Several randomized, controlled trials (RCTs) have tested strategies to prevent sexual acquisition of HIV infection, but their quality has been variable. We aimed to identify, describe, and evaluate the quality of RCTs studying biomedical interventions to prevent HIV acquisition by sexual transmission.


We conducted a systematic review to identify all RCTs evaluating the efficacy of biomedical HIV prevention interventions. We assessed seven generic and content-specific quality components important in HIV prevention trials, factors influencing study power, co-interventions provided, and trial ethics.


We identified 26 eligible RCTs. The median number of quality components judged to be inadequate or unclear was 3 (range, 1-4) in 1992-1998, 3 (range, 1-4) in 1999-2003, and 0 (range 0-2) in 2004-2008 (p < 0.001). Common problems that may have biased results included low retention (median 84%), poor adherence to interventions requiring ongoing use (median ≤78%), and lower HIV incidence than expected a priori (in 8 of 11 trials where evaluable).


Reporting of trials of biomedical HIV prevention interventions has improved over time. However, quality improvement is needed in several key areas that influence study power, including participant retention, adherence to interventions, and estimation of expected HIV incidence.

Keywords: HIV, primary prevention, clinical trial, systematic review, research methodology, statistical bias


In 2007, 2.7 million adults became infected with the human immunodeficiency virus (HIV) worldwide, predominantly through sexual transmission [1]. Because behavioral risk reduction programs have had limited effectiveness at reducing sexual transmission [2-5], more effective methods to decrease this risk are urgently needed. One biomedical intervention, male circumcision [6-8], has demonstrated efficacy in randomized controlled trials (RCTs). Other interventions, such as sexually transmitted disease (STD) control, diaphragm use, microbicides, pre-exposure prophylaxis with antiretroviral agents, and candidate vaccines, have yielded inconclusive, equivocal, or negative results to date [9, 10]. These RCTs have yielded important lessons about the design of effective interventions, and have also taught us the importance of HIV prevention trial quality [10].

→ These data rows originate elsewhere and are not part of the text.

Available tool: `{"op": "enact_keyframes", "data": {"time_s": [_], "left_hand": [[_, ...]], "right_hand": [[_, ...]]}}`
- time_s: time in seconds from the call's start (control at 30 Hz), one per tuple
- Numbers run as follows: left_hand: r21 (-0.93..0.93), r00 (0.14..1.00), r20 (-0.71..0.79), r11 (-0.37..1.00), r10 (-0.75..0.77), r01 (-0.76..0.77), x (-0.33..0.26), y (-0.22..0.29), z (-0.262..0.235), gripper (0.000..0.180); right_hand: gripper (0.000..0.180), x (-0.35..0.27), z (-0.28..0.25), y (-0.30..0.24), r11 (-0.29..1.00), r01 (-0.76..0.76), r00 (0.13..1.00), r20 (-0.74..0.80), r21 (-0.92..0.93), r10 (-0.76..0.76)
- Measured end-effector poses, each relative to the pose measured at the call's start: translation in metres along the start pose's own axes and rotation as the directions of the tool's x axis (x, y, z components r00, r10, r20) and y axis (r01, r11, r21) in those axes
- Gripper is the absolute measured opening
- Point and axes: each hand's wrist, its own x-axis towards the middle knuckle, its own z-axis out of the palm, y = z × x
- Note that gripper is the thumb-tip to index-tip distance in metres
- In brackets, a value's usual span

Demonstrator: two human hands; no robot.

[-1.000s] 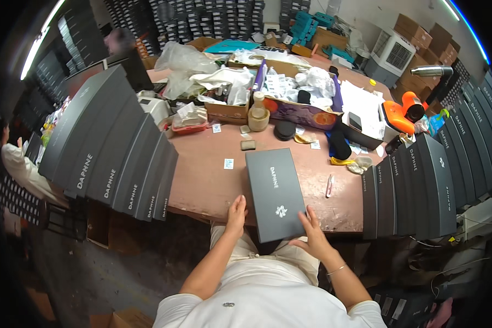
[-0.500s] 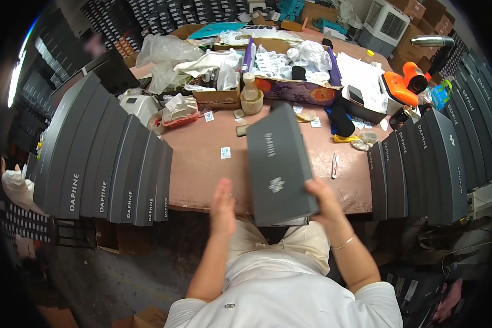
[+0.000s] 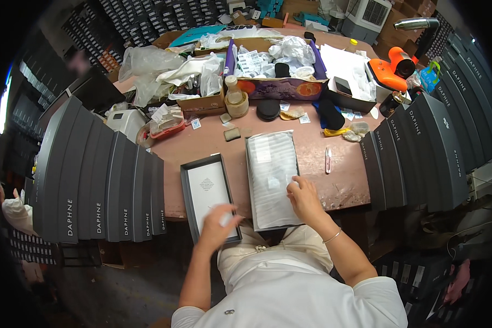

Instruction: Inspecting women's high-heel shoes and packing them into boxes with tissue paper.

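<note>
Right now your left hand [image 3: 220,220] rests open in the lid [image 3: 209,195]; right hand [image 3: 303,198] fingers flat, steadying tissue in the open box [image 3: 271,177] beside it.

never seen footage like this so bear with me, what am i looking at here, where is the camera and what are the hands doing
There is no machine here: a person works with two bare hands, and the one picture comes from a wide fisheye camera worn on the head, looking down. That is why straight edges bend near the rim and the forearms enter from below.

On the worn reddish-brown table lie two parts of a dark grey cardboard box. The upturned lid with a white inside sits on the left, and the left hand is over its near end, blurred by motion. The open box base filled with white tissue paper sits beside it, and the right hand rests its fingers on the paper.

Rows of closed dark grey boxes stand on both sides. At the back are crumpled plastic bags, small cartons and an orange handheld tool.
</note>
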Motion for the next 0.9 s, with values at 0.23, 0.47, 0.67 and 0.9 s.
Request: {"op": "enact_keyframes", "data": {"time_s": [0.23,0.47,0.67,0.9], "left_hand": [[-0.105,0.851,0.159,0.865,0.501,-0.49,0.006,0.02,0.141,0.033],[-0.667,0.91,-0.27,0.742,-0.315,0.059,0.066,-0.039,0.095,0.056],[0.441,0.944,0.155,0.835,0.291,-0.33,0.161,0.0,0.096,0.061],[0.427,0.913,-0.023,0.829,0.408,-0.36,0.194,-0.028,0.086,0.035]], "right_hand": [[0.02,0.025,0.014,-0.134,0.731,0.634,0.752,0.02,0.251,-0.659],[0.054,0.05,-0.022,-0.046,0.953,0.295,0.947,-0.155,0.076,-0.281],[0.039,0.057,0.064,0.024,0.976,0.216,0.958,-0.194,0.008,-0.21],[0.038,0.058,0.061,0.02,0.956,0.273,0.951,-0.119,-0.112,-0.285]]}}
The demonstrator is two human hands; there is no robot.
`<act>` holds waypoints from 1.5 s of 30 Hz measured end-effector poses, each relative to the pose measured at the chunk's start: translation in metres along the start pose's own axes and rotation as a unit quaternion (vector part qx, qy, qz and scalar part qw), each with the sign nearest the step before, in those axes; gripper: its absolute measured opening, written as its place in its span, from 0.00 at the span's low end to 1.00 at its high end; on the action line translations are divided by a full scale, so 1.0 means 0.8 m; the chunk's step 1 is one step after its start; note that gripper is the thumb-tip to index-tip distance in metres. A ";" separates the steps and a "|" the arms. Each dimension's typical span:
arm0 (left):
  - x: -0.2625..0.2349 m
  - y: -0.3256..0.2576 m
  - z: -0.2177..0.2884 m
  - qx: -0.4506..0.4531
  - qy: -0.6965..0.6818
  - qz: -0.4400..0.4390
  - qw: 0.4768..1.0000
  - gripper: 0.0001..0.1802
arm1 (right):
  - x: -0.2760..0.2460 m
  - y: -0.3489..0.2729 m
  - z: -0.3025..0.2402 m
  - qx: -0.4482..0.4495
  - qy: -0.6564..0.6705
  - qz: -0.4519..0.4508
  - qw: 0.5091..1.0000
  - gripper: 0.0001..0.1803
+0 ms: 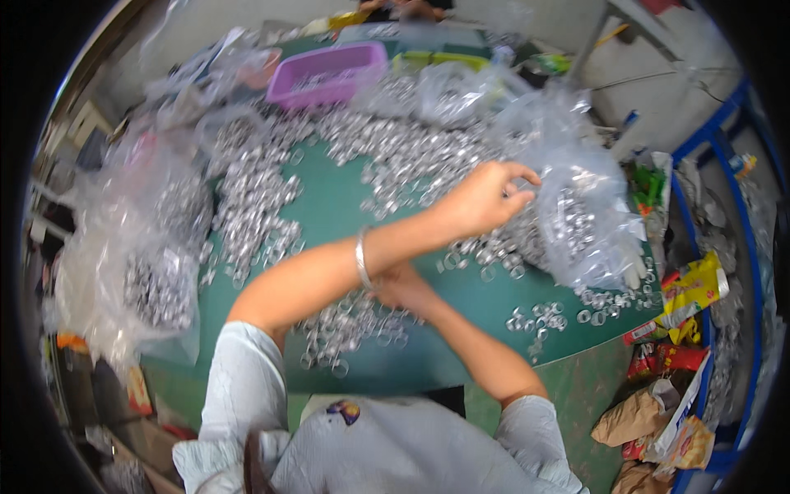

Opportunities for rigorous evaluation of HIV prevention interventions are limited, since such studies tend to be both logistically challenging and very costly. Accordingly, trials must be of high quality to ensure efficient use of research funds. Systematic reviews of specific preventive interventions for HIV have been published or are planned [9, 11-13]; however, a systematic review of the quality of biomedical intervention trials has not been conducted. Our objective was to identify, describe, and evaluate the quality of all RCTs that have investigated the efficacy of biomedical interventions to prevent sexual acquisition of HIV. We aimed to determine whether trial quality had improved over time and to highlight common challenges to be addressed in future trials.


Types of studies

We included RCTs of preventive interventions aimed at reducing the incidence of sexually transmitted HIV infections in adolescents and adults. The unit of randomization could be either individuals or clusters of individuals (e.g., communities). We excluded studies that used historical controls.

Types of participants

We included studies of adolescent or adult populations. Studies of pregnant women were only included when a primary objective of the study was the prevention of HIV acquisition in the mother (e.g., from a sexual partner) and not to prevent mother-to-child transmission. Studies that enrolled injection drug users were included if the intervention tested was also hypothesized to prevent sexual transmission.

Types of interventions

We included biomedical interventions for prevention of HIV transmission. We excluded interventions aimed at behavior change, which included interventions to promote Abstinence, Being faithful to a single partner, or using Condoms (the so-called “ABC’s” of HIV prevention) or targeting other risk behaviors such as decreasing needle sharing among injection drug users. Interventions aimed at secondary prevention of HIV transmission (e.g., risk reduction or biomedical interventions targeting HIV-seropositive persons) were excluded. We included studies where the comparators were placebo, routine HIV prevention services, or deferral of the intervention.

Types of outcome measures

We included only trials where HIV incidence was a prespecified primary or secondary outcome measure.

Search methods

With the help of an expert librarian, electronic databases of Medline (1950 – March 2009), Embase (1980 – March 2009), and the Cochrane Central Register of Controlled Trials (through March 2009) were searched for eligible articles. We also reviewed abstracts presented from March 2007 through March 2009 at four major HIV conferences: the International Acquired Immune Deficiency Syndrome (AIDS) conference, International AIDS Society conference, the AIDS Vaccine conference, and the Conference on Retroviruses and Opportunistic Infections. We reviewed the reference lists of identified trials and recent review articles, as well as preliminary data from registered trials. An example of the search terms used (for Medline) is presented in Supplemental Information 1.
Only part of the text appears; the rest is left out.